WORK ORDER
An exact, complete copy of the lines below is the expected answer.

INPUT MATERIAL
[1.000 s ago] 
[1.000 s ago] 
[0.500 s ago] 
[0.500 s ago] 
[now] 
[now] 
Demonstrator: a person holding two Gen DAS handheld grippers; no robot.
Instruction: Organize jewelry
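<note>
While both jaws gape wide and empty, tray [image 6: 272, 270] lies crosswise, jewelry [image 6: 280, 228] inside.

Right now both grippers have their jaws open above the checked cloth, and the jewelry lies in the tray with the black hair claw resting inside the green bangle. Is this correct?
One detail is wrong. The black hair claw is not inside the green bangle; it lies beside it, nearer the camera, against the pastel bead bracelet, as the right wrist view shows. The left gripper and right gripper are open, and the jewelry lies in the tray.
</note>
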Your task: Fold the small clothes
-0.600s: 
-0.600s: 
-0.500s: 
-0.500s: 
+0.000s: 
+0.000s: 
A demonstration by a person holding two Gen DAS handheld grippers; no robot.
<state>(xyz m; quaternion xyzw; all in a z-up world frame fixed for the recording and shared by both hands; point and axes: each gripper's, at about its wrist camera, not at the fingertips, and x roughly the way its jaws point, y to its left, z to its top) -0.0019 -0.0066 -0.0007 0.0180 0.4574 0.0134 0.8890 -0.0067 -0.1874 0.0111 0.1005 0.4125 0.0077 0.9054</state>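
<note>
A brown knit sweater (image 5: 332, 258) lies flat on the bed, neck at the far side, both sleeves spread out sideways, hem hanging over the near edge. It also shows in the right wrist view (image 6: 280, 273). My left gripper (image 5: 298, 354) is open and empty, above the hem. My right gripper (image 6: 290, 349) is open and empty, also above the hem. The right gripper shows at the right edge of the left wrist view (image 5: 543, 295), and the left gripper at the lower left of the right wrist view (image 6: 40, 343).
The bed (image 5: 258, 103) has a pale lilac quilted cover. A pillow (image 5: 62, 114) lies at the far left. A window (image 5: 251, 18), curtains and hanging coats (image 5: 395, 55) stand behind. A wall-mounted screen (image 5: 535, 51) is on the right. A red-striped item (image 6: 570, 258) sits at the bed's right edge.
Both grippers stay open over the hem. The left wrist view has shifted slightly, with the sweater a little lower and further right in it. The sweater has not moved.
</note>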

RESULT OF THIS TASK
[1.000 s ago] 
[1.000 s ago] 
[0.500 s ago] 
[0.500 s ago] 
[now] 
[now] 
Demonstrator: a person holding two Gen DAS handheld grippers; no robot.
Instruction: Organize jewelry
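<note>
While both jaws gape wide and empty, tray [image 6: 272, 270] lies crosswise, jewelry [image 6: 280, 228] inside.

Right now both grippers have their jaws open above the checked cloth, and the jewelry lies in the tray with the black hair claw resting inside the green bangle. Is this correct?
One detail is wrong. The black hair claw is not inside the green bangle; it lies beside it, nearer the camera, against the pastel bead bracelet, as the right wrist view shows. The left gripper and right gripper are open, and the jewelry lies in the tray.
</note>
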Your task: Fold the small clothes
-0.600s: 
-0.600s: 
-0.500s: 
-0.500s: 
+0.000s: 
+0.000s: 
A demonstration by a person holding two Gen DAS handheld grippers; no robot.
<state>(xyz m; quaternion xyzw; all in a z-up world frame fixed for the recording and shared by both hands; point and axes: each gripper's, at about its wrist camera, not at the fingertips, and x roughly the way its jaws point, y to its left, z to its top) -0.0019 -0.0066 -0.0007 0.0180 0.4574 0.0134 0.8890 -0.0067 -0.1874 0.0111 0.1005 0.4125 0.0077 0.9054</state>
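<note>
A brown knit sweater (image 5: 332, 258) lies flat on the bed, neck at the far side, both sleeves spread out sideways, hem hanging over the near edge. It also shows in the right wrist view (image 6: 280, 273). My left gripper (image 5: 298, 354) is open and empty, above the hem. My right gripper (image 6: 290, 349) is open and empty, also above the hem. The right gripper shows at the right edge of the left wrist view (image 5: 543, 295), and the left gripper at the lower left of the right wrist view (image 6: 40, 343).
The bed (image 5: 258, 103) has a pale lilac quilted cover. A pillow (image 5: 62, 114) lies at the far left. A window (image 5: 251, 18), curtains and hanging coats (image 5: 395, 55) stand behind. A wall-mounted screen (image 5: 535, 51) is on the right. A red-striped item (image 6: 570, 258) sits at the bed's right edge.
Both grippers stay open over the hem. The left wrist view has shifted slightly, with the sweater a little lower and further right in it. The sweater has not moved.
</note>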

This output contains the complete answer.